(Beginning of INFORMATION)
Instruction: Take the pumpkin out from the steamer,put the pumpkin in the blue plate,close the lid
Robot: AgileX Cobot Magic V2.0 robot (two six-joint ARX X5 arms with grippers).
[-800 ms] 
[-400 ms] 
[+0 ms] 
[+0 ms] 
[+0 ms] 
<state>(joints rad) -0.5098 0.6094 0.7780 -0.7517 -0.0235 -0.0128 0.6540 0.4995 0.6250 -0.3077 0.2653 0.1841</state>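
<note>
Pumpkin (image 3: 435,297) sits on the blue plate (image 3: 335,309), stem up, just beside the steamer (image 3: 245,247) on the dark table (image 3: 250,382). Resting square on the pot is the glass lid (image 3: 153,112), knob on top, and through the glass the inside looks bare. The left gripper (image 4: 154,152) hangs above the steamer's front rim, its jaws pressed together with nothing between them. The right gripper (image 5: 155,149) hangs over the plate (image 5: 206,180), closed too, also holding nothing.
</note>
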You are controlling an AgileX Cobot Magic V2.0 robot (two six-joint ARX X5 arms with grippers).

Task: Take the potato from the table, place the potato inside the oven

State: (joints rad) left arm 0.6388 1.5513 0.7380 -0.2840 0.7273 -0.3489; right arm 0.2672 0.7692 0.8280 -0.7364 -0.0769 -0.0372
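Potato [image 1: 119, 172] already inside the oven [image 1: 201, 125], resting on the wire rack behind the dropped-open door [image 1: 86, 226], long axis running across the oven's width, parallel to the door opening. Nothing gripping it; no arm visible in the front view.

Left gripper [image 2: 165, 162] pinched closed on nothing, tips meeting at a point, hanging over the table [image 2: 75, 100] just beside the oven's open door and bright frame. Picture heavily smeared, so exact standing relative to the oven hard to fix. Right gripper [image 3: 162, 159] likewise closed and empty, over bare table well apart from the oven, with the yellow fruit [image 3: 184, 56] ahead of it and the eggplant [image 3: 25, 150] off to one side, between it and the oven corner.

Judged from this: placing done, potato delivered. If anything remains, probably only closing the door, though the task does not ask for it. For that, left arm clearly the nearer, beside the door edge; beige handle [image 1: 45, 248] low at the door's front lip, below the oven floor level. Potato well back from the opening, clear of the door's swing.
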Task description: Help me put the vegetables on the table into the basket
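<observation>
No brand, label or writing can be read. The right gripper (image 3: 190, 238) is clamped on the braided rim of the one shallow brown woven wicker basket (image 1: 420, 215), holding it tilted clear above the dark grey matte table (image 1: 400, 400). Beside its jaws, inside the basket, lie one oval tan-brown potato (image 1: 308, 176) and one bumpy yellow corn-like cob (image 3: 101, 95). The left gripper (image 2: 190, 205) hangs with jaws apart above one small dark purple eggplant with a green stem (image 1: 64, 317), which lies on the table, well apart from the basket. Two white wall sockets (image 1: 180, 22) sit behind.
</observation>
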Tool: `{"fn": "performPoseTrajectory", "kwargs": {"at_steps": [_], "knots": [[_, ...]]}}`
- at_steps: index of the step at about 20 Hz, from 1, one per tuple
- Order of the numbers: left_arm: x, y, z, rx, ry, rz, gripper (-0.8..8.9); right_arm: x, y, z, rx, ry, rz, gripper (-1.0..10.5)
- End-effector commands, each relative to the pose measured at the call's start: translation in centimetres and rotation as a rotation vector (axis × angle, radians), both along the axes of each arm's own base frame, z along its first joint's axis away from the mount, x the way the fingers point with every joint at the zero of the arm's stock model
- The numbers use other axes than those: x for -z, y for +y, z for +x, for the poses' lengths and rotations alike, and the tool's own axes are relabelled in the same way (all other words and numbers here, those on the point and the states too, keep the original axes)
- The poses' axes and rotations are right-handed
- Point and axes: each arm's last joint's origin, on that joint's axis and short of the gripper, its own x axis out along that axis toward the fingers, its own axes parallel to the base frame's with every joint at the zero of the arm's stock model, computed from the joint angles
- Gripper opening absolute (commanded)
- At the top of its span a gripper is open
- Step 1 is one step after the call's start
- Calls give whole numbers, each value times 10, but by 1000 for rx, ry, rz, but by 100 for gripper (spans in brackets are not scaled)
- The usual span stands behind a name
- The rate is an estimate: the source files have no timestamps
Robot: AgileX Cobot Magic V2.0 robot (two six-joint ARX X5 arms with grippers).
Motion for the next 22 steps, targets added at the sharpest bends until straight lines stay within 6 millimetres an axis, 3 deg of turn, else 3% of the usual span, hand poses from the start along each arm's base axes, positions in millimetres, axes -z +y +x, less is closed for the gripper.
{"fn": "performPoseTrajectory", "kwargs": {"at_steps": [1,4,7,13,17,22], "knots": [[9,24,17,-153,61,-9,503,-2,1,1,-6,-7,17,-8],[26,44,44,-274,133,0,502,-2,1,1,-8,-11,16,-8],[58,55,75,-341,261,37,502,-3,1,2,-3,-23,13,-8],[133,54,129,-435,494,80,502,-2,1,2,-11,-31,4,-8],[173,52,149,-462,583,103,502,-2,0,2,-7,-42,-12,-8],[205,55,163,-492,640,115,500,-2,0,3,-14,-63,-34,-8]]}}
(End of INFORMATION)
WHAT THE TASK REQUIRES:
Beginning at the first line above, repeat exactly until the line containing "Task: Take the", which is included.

ANSWER TO THE PROBLEM:
Instruction: Take the pumpkin out from the steamer,put the pumpkin in the blue plate,close the lid
Robot: AgileX Cobot Magic V2.0 robot (two six-joint ARX X5 arms with grippers).
[-800 ms] 
[-400 ms] 
[+0 ms] 
[+0 ms] 
[+0 ms] 
<state>(joints rad) -0.5098 0.6094 0.7780 -0.7517 -0.0235 -0.0128 0.6540 0.4995 0.6250 -0.3077 0.2653 0.1841</state>
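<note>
Pumpkin (image 3: 435,297) sits on the blue plate (image 3: 335,309), stem up, just beside the steamer (image 3: 245,247) on the dark table (image 3: 250,382). Resting square on the pot is the glass lid (image 3: 153,112), knob on top, and through the glass the inside looks bare. The left gripper (image 4: 154,152) hangs above the steamer's front rim, its jaws pressed together with nothing between them. The right gripper (image 5: 155,149) hangs over the plate (image 5: 206,180), closed too, also holding nothing.
</note>
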You are controlling an AgileX Cobot Magic V2.0 robot (two six-joint ARX X5 arms with grippers).

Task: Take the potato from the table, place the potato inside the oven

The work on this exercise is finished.